1) For extra cash back, go through a deal site like Ebates. Every time I’m going to buy a ticket, book a hotel, or rent a car, I go through that site. Each Delta booking pays $1.50. Hotels and car rentals usually pay around 4%. It may not sound like much, but I’ve gotten $170 from Ebates just for clicking through to things I was purchasing anyway.
(And, yes, if you sign up via that link we each get $5. Win.)
2) Sign up for loyalty programs whenever you can. Airlines, hotels, cruise lines, and car rental companies all offer them. Who cares if they start sending you email? Unsubscribe. This is another case where I’ve found I’m accidentally collecting points or miles just by using those services. Many hotel programs let you convert your points to frequent flier miles, too.
3) Use Foursquare. Tourist destinations are really getting in on this, and many venues offer benefits. If you don’t want to check in all the time, just look up the place you’re going to and see if their special is worth it. In Vegas, we got 2-for-1 drinks more than once just for checking in at casinos. Foursquare can also be great for tips and recommendations.
4) READ REVIEWS. I can’t say this enough. That hotel’s website will make it look like the greatest paradise to ever exist, but reviews might tell you otherwise. And two reviews aren’t enough: find a volume of them, because one person’s crappy experience doesn’t necessarily mean you should write it off. I prefer TripAdvisor for this, because you can research any aspect of travel, including tours and activities.

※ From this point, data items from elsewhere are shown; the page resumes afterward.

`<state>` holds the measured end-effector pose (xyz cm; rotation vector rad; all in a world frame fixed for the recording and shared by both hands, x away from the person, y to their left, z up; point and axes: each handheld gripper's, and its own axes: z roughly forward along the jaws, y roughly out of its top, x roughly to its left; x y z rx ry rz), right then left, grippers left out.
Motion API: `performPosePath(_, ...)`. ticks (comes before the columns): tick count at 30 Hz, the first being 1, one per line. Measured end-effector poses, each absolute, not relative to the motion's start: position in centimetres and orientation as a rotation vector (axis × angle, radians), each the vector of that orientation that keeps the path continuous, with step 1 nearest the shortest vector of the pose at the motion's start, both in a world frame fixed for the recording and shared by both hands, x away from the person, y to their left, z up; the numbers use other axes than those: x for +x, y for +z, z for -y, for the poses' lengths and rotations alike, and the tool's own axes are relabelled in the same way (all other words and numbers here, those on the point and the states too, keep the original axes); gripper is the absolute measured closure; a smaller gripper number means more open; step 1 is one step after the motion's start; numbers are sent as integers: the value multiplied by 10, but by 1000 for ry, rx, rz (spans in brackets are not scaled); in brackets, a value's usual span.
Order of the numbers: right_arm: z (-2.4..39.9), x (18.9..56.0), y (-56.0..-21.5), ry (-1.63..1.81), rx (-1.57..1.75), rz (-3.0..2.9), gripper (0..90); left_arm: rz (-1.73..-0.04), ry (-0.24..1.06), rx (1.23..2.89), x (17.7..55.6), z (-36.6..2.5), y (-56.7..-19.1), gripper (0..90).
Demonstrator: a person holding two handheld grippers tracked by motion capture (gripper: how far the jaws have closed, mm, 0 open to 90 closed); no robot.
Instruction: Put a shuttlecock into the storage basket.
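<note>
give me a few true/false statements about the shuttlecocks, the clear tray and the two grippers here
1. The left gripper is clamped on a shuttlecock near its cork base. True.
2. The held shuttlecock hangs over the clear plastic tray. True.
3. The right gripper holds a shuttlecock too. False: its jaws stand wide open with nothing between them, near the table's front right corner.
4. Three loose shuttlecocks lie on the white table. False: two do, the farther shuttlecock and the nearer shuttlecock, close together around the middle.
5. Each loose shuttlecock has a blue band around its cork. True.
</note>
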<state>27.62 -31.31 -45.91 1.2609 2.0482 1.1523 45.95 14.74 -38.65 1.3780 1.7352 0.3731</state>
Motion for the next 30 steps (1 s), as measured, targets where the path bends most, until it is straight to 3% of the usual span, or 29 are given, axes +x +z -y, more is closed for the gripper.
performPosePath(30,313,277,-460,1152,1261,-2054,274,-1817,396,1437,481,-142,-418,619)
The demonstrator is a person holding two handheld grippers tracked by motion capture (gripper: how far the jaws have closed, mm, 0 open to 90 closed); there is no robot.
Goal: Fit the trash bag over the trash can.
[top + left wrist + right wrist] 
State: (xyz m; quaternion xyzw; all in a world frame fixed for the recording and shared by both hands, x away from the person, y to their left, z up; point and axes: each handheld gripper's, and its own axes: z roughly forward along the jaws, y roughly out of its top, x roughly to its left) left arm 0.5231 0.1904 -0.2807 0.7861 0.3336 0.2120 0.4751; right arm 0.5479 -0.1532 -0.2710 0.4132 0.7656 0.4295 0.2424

Things to look for in particular: bedbugs (this is getting to be a big issue everywhere you go), cleanliness, customer service, and location. Those are all make-or-break items for me.
* I actually prefer cashback cards, because cash is almost always more valuable than any other benefit, be it miles or rewards. In certain cases it’s a better deal for me to use the Amex, though: double miles/promotions from Delta, and at Costco, because it’s the only card they accept. For any other major purchase, I tend to use a cashback card.